Las denuncias vienen siendo recurrentes, y responden al hartazgo de alumnos que cada vez más conviven con la incomodidad y las carencias para seguir los pocos cursos que hoy día se dictan en la que fue años atrás todo un orgullo de la institución municipal.
Construida por la gestión de Nelson Aguinagalde (2008 – 2013) desde la Gobernación de Alto Paraná, la Escuela Municipal de Artes y Oficios está erigida frente a la Terminal de Ómnibus, y llegó a albergar una treintena de cursos de mandos medios y capacitación, alcanzando incluso unos 5.000 alumnos en su momento.
Hoy día, éste el estado en que se encuentra, si se lleva en cuenta solamente las falencias estructurales que impiden la correcta aplicación de las enseñanzas. La edificación en sí, se ha deteriorado aceleradamente en los últimos años ante la falta de mantenimiento y una mínima inversión por parte de la Municipalidad de Ciudad del Este.
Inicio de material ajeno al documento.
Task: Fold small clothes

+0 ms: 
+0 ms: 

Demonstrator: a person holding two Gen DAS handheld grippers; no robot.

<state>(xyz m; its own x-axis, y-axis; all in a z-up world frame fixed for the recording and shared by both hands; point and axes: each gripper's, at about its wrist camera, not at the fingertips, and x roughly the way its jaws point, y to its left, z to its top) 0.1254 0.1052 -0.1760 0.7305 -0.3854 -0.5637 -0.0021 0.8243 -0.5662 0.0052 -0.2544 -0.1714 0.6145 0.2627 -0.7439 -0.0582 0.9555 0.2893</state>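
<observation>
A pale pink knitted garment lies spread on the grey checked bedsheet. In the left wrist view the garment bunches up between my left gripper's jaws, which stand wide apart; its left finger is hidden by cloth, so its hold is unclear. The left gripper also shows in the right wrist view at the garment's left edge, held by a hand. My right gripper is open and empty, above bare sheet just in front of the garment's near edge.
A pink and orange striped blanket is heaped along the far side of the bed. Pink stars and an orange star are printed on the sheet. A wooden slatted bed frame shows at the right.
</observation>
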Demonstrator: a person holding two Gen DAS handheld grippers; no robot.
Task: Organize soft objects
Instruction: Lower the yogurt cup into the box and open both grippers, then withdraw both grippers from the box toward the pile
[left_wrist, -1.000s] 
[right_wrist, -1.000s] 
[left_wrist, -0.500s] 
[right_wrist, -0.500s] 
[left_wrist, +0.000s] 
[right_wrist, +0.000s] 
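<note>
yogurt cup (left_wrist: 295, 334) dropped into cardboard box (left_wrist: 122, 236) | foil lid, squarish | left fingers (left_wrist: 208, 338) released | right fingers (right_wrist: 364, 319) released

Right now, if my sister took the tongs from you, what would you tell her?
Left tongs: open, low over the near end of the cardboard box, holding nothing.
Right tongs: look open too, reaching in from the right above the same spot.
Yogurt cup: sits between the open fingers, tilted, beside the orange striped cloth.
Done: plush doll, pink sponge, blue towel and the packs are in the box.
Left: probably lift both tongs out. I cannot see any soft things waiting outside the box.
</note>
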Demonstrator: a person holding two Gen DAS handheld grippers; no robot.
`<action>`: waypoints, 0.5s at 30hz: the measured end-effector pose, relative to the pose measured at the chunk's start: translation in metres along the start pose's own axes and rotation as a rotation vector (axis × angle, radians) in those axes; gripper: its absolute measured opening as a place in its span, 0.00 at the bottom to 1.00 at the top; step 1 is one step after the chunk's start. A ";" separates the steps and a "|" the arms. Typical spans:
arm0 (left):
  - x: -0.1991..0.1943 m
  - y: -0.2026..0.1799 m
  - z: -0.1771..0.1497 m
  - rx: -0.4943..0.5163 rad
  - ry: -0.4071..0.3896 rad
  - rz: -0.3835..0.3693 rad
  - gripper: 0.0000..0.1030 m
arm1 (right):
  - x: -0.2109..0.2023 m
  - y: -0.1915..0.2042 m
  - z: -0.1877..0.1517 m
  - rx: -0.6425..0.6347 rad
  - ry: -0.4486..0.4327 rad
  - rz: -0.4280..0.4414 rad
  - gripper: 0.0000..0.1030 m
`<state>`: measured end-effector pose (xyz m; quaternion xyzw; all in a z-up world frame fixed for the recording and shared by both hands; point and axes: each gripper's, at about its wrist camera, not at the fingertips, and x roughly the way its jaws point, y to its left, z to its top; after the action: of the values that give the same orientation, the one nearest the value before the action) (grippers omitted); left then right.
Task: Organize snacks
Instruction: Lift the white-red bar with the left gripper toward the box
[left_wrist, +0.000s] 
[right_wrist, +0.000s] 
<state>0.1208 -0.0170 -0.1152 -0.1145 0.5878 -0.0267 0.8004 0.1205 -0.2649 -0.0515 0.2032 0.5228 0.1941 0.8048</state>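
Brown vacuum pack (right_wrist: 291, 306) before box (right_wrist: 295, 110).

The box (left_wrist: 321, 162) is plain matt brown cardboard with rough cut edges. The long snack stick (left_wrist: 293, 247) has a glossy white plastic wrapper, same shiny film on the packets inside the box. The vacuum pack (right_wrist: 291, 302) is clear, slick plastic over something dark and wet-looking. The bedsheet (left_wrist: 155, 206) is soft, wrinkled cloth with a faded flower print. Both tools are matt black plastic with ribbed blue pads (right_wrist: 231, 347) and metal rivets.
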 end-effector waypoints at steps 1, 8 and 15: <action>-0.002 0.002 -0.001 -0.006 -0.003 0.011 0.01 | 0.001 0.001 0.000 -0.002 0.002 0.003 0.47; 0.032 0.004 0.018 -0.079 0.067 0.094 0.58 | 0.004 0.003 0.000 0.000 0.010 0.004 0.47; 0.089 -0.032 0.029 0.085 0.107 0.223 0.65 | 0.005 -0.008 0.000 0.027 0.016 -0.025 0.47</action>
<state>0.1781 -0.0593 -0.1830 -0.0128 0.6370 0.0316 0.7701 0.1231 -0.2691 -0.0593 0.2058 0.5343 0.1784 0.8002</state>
Las aulas se encuentran en lamentable estado, con paredes llenas de moho, con hongos que crecen en sitios donde siempre hay humedad, con pinturas que se despegaron hace tiempo y nunca fueron renovadas, y con olores insoportables en la mayoría de los casos, con la humedad filtrando por paredes, pisos y techos.
A ellos se suma la falta total de higiene, con sanitarios sucios y hediondos y donde los alumnos deben llevar sus propios papeles higiénicos o jabones, y donde muchas veces inclusive hay falta de agua. La dejadez por parte de la Municipalidad de Ciudad del Este es total, y el edificio no pasa por un mantenimiento importante desde hace mucho tiempo.
A ellos, se suma la falta total de insumos y herramientas para que los alumnos puedan desarrollar sus clases o aprendizajes, y todos los casos tienen que llevar ellos para poder aprender. Por ejemplo, en cursos de cocina, los alumnos deben llevar sus ollas, sartenes o cacerolas, además de la totalidad de los insumos para poder cocinar.
Todos estos insumos o herramientas para el desarrollo de todos los cursos, debe estar suministrado por la Municipalidad, lo cual no ocurre desde hace varios años en la gestión de “Yo Creo”, a pesar de que está contemplado en el Presupuesto General de Gastos de todos los años.
La directora de la Escuela Municipal de Artes y Oficios, Ingrid Ferreira, habría además convertido las oficinas administrativas en antros de campaña política, y de nepotismo, ya que habría incorporado a miembros de su familia como docentes e instructores, sin que los mismos estén preparados para desarrollar las enseñanzas previstas. Es así que la institución actualmente se cae a pedazos, en todos los sentidos de la palabra.